Custom Model Architectures Unlike text models that can leverage existing inference frameworks, video generation requires entirely new architectures. "It's not like we can take Llama and just fine tune it," explains CEO Michael Lingelbach. "We have to go out and build net new things." Hedra's models require specialized deployment infrastructure unavailable from traditional cloud providers.

Cost Efficiency at Massive Scale Serving millions of videos creates unsustainable unit economics unless infrastructure costs are optimized. "When you're serving millions of videos, you actually start caring a lot about costs because you want to make sure that you have a mix of conversion into paid users," explains Michael. Managing auto-scaling, observability, and GPU procurement typically requires 1-2 dedicated platform engineers—resources that startups need focused on core product development.

The Together AI Solution

Hedra evaluated all major cloud providers and AI infrastructure platforms but chose Together AI for three capabilities that hyperscalers couldn't match:

Joint Engineering Collaboration: Together AI's kernel optimization team works directly with Hedra to maximize GPU performance. Recent collaboration ported Hedra's models to Blackwell architecture, achieving 3x faster inference compared to previous hardware generations. "We wanted to work with the people that were writing kernels that we're using to accelerate our model," says Michael.

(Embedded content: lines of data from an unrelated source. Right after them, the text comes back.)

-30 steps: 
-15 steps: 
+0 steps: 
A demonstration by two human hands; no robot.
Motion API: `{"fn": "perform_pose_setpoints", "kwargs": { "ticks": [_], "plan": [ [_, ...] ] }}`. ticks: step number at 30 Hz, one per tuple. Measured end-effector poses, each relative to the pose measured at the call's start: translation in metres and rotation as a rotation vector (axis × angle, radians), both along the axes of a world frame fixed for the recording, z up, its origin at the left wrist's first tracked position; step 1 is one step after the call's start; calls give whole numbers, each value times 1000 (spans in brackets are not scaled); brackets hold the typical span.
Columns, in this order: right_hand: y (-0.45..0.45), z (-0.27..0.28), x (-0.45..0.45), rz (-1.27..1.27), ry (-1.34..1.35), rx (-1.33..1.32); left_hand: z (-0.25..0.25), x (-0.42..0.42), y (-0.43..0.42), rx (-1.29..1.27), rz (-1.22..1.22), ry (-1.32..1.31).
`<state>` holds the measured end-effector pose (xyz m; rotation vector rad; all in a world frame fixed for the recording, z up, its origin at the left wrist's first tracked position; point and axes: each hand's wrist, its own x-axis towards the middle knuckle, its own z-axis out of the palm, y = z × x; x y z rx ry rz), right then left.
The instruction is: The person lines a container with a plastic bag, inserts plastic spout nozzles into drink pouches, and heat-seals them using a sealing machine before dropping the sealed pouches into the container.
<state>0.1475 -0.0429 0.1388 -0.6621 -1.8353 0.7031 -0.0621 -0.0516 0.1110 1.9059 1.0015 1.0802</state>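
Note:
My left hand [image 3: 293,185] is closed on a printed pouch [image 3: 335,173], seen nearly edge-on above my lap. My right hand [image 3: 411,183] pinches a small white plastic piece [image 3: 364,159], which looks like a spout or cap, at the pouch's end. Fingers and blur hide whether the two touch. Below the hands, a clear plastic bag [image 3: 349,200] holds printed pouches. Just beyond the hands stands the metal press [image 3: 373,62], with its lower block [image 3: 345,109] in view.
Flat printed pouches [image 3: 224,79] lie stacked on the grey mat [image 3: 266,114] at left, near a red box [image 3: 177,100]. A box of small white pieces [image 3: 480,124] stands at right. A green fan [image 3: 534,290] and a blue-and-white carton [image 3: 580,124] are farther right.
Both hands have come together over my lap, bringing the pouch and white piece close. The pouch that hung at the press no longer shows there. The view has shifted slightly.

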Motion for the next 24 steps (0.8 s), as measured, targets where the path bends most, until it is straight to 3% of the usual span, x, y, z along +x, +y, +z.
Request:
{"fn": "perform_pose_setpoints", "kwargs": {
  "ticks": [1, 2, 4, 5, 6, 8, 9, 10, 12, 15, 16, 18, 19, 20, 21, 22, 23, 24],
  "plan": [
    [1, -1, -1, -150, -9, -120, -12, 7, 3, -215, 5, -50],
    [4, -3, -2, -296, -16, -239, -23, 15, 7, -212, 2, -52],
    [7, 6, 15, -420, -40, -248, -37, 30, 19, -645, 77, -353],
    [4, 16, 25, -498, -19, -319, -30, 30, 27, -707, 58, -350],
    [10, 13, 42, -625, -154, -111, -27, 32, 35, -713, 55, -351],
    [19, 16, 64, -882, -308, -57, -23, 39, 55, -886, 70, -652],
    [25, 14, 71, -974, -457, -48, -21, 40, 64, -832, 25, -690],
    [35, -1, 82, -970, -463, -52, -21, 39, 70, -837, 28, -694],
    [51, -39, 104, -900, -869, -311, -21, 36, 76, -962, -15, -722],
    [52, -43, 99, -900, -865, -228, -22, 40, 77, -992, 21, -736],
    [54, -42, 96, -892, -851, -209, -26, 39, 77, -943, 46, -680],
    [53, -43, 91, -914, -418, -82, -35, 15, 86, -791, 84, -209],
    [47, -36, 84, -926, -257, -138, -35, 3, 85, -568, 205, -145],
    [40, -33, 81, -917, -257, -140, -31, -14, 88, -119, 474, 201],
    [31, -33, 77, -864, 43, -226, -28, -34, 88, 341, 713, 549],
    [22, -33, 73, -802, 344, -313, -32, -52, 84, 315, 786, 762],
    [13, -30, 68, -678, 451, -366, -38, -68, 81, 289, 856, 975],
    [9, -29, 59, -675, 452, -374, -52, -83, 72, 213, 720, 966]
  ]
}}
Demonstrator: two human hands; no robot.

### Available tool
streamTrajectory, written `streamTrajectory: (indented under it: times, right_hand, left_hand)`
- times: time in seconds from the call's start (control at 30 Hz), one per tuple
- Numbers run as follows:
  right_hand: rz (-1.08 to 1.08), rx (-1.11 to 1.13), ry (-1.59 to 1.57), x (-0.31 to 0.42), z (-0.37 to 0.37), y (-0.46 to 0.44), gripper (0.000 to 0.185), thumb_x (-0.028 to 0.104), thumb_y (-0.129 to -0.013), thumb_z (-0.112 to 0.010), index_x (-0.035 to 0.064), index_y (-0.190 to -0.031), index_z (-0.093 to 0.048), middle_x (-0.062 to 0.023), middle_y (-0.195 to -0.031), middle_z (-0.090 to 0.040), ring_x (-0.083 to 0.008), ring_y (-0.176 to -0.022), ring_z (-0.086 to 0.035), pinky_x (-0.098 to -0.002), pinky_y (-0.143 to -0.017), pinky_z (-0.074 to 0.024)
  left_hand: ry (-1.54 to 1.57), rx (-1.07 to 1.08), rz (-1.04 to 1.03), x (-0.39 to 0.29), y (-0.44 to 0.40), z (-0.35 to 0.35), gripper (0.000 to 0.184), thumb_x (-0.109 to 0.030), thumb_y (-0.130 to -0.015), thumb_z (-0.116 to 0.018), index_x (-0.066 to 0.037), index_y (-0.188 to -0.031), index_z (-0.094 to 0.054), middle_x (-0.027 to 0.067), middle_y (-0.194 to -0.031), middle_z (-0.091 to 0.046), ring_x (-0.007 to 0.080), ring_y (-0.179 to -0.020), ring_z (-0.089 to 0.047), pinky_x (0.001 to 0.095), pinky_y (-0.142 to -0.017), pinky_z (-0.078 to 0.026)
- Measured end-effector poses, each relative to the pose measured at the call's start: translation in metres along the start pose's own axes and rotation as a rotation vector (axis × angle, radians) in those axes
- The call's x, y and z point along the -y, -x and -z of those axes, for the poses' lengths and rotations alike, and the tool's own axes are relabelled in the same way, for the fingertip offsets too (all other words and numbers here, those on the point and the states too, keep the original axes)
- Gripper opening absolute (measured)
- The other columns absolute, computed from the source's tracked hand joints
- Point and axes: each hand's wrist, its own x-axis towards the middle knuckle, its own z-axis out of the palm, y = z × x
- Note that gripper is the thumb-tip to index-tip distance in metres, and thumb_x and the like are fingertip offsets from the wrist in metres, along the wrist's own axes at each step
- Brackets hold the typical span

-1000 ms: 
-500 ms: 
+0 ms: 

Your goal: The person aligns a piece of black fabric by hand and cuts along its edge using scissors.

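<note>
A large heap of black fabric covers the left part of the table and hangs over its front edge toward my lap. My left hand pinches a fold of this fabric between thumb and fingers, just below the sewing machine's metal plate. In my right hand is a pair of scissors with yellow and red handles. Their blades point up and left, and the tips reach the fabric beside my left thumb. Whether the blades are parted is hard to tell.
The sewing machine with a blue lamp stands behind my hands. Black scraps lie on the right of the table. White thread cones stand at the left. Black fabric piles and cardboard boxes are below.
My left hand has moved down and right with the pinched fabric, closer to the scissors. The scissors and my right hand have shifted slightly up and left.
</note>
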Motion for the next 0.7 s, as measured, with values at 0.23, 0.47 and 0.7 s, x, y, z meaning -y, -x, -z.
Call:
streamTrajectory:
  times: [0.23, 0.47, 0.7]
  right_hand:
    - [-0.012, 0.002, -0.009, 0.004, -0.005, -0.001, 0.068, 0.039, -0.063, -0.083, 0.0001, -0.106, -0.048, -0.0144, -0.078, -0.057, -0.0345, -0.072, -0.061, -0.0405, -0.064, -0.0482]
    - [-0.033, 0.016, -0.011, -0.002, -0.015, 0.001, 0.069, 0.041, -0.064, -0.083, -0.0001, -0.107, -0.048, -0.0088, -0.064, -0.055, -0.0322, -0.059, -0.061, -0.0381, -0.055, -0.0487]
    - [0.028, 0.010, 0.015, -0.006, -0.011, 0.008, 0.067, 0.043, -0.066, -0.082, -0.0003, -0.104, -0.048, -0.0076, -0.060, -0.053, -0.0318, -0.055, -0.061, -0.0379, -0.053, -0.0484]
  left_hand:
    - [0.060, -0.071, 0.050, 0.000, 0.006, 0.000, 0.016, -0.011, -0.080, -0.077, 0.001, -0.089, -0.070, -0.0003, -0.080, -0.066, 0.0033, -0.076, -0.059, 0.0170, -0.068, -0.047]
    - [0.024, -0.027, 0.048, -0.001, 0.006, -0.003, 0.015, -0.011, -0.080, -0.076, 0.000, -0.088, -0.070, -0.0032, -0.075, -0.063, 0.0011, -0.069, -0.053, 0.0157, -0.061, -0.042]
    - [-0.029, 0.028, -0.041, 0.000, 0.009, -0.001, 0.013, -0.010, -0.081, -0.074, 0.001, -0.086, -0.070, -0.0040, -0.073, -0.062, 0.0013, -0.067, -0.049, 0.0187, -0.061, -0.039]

Technical Architecture: Hedra's FastAPI backend connects to Celery queues that dispatch jobs to Together AI's inference engine, providing comprehensive monitoring and multi-cluster redundancy across thousands of H100/H200 for training and auto-scaling inference clusters distributed across half a dozen Together datacenters. Together AI's managed Slurm clusters with Weka storage enable high-performance data access for datasets that grew from terabytes to "multiple dozens of petabytes of data in a very small amount of time."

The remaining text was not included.